WHAT YOU HAVE TO DO:
Once the line with "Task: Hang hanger" is found in the material, write out that line and every later line exactly, through the end.

SUPPLIED DATA:
= Beginning of Section =

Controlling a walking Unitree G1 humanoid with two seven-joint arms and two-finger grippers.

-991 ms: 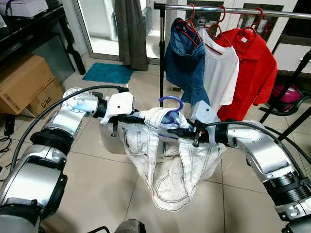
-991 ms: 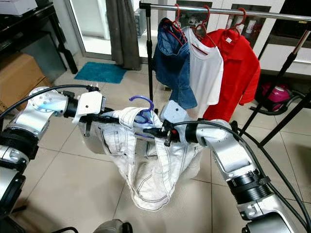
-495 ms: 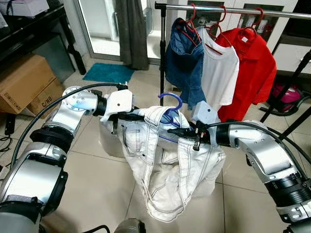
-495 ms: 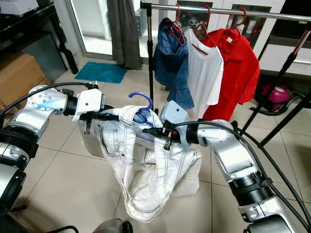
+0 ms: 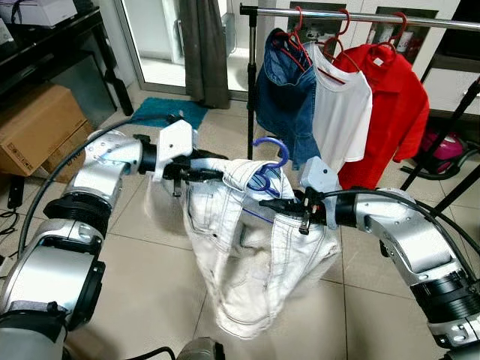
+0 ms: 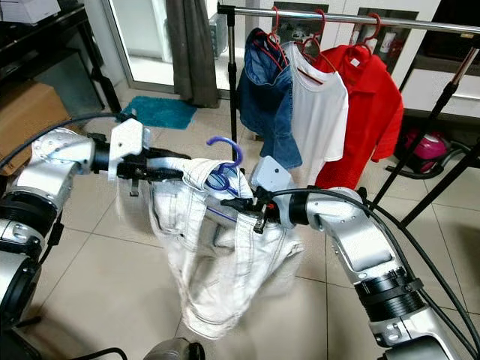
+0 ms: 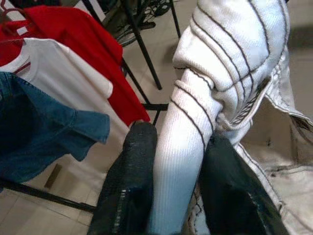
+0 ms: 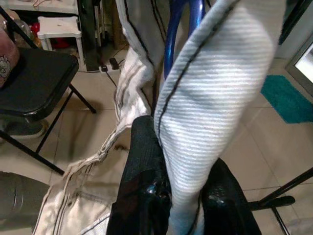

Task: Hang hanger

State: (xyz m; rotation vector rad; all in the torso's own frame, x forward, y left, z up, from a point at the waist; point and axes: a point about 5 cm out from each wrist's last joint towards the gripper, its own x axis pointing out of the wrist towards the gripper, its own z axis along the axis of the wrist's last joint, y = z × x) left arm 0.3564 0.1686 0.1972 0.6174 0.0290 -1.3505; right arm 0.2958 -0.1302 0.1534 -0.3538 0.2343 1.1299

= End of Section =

ANSWER TO THIS EXERCISE:
Task: Hang hanger

State: (xyz m; rotation vector rad; all in the torso's own frame, x forward, y left, z up, from a point at the waist; point and axes: a point about 5 cm out from each wrist's last joint towards the gripper, its own x axis pointing out of the wrist towards the gripper, its own z axis along the axis of the wrist's last joint, y = z × x) left arm 0.3564 0.1686 0.1972 0.6174 0.0290 -1.3505; right arm 0.2958 -0.1302 0.1534 -0.3538 0.2343 1.1299

This is the complete output for the exercise.